I’m really hoping that this spurs a very comprehensive conversation about the ways that our healthcare is flawed, the ways that we do not have housing for people… Really intersectional in terms of how everything is connected because of capitalism. I’m hopeful that a revolution will happen in my lifetime because I think that we’re getting closer to it.
My mom believes that our generation is really going to make the changes happen because we’re not willing to accept this corruption as our reality.
Mistress Velvet: There’s a really good meme that was like “Gen Z won’t ask the waiter for more ketchup, but will body slam a police officer.”
What’s on your reading list right now?
Mistress Velvet: I am reading Hood Feminism by Mikki Kendall, she’s a black feminist from Chicago and talks about a breadth of things that feel particularly applicable given that she talks about Chicago a lot. I’m rereading in sections The End of Policing, I read it earlier this year and it’s great. I’m reading Decriminalizing Domestic Violence: A Balanced Policy Approach to Intimate Partner Violence because I’m working on what the funding for the Chicago police would look like in terms of putting the money in for social services. I’m looking through and reading sections of Our Enemies in Blue: Police and Power in America by Andrea Ritchie, who is a professor here in Chicago and she’s amazing.
I really wanted to arm myself with a better understanding of the history of policing. I always say police came from slave patriots and they were disciplining communities of color, but it’s really interesting to get a better understanding of what role the police have and supplementing it to the end of policing that I mentioned. I’m kind of thinking about broken window policing and warrior mentalities and the reason why all of them are bad apples… It’s very good, very poignant, and very timely.
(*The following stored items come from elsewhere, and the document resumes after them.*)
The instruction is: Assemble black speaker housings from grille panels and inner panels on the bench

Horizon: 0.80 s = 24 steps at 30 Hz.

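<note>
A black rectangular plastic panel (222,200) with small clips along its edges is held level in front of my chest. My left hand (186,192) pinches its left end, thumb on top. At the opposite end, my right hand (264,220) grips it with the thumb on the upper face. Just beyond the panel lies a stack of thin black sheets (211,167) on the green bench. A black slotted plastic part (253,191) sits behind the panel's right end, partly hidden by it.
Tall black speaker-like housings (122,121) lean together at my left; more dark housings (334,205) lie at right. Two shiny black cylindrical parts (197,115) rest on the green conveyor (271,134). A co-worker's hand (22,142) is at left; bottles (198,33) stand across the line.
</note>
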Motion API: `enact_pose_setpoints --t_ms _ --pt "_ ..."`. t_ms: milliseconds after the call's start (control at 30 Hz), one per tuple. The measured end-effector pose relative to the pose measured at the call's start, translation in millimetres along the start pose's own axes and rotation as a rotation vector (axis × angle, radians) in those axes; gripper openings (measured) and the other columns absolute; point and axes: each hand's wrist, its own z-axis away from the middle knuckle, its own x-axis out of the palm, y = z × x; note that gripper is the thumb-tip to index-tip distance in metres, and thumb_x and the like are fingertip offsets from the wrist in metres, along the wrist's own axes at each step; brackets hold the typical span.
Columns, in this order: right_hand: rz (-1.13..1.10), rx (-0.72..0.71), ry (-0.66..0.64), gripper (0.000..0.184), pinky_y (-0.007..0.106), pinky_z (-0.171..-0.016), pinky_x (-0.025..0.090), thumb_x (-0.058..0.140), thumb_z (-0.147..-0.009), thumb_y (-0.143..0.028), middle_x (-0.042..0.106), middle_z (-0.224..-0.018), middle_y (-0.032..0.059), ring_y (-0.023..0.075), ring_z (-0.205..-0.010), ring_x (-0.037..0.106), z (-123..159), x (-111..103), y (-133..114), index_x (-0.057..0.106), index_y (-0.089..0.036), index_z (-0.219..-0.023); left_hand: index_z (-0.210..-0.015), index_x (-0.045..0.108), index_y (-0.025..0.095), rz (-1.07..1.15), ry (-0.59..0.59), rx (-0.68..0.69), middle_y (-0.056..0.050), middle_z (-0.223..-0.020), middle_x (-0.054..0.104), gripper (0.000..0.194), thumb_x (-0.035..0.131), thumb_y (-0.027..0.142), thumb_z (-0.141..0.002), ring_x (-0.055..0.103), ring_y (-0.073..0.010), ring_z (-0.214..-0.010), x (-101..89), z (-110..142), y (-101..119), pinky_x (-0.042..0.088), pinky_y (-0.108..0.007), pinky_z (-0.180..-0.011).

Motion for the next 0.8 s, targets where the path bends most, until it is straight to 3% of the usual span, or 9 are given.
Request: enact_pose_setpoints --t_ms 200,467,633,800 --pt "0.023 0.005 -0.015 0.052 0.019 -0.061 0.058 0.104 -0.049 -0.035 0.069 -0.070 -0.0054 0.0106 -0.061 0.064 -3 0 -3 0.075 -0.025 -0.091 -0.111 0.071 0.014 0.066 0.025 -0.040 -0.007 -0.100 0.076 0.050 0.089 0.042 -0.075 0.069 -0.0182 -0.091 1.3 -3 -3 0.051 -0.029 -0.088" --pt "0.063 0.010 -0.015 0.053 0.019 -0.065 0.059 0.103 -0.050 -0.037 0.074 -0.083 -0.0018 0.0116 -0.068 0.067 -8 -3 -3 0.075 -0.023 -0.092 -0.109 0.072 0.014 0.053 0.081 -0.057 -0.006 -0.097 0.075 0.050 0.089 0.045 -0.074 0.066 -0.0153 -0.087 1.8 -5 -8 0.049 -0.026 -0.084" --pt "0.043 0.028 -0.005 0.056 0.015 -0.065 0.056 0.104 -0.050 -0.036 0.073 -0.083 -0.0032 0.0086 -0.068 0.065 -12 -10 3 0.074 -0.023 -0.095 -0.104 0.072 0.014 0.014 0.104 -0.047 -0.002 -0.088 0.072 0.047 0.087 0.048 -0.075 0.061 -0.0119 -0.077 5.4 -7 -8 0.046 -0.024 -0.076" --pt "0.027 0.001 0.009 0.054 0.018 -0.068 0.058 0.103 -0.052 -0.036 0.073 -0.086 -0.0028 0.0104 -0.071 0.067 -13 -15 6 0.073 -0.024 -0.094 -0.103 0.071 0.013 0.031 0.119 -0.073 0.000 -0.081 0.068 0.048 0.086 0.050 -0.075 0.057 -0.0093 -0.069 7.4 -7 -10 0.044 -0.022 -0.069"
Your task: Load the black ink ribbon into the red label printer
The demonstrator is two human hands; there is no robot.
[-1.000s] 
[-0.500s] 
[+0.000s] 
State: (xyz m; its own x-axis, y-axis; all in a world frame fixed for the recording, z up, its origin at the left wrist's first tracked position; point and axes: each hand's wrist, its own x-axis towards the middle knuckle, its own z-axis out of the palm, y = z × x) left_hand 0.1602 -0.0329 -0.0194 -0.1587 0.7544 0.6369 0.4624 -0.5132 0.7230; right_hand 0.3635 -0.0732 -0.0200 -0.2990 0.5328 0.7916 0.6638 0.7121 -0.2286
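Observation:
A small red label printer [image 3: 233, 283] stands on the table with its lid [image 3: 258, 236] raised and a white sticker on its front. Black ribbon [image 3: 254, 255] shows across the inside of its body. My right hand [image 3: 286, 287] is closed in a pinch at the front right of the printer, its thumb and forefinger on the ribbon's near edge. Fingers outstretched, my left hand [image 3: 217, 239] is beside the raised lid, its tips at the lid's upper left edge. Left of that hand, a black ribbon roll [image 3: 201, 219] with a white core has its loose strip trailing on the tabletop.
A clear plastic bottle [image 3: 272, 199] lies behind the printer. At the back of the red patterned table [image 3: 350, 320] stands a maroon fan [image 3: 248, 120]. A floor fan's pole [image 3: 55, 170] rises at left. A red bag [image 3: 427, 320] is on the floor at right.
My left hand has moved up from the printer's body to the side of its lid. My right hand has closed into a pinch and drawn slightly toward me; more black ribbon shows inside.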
Any final words for your fellow Black femmes?
Mistress Velvet: Sometimes I feel disconnected from all of us, but I think we all see each other. I think that the universe has it in some weird way where we are still cosmically tied. This time around with all of this stuff I feel connected to my sisters that I haven’t even ever met. When people die, like if the police kill a person, for example, the media tries to show them as deserving of death. And we have to push back on it and sometimes get into this space of respectability where we’re only showing the most respectable parts of a person. I don’t think we even get that when sex workers die.
Oluwatoyin Salau’s death has really touched me because she was an activist and she had talked about the sexual violence and harassment she was experiencing, nothing happened, and now she’s gone. All of the deaths that we are seeing are sad, but this particular one has really been on my heart… We are all in this together and not in the very awkward way that corporations are saying, but every single one of us being out in the streets or doing anything is creating this giant map of revolutionary strength. It’s been really comforting to remember that this is bigger than just me.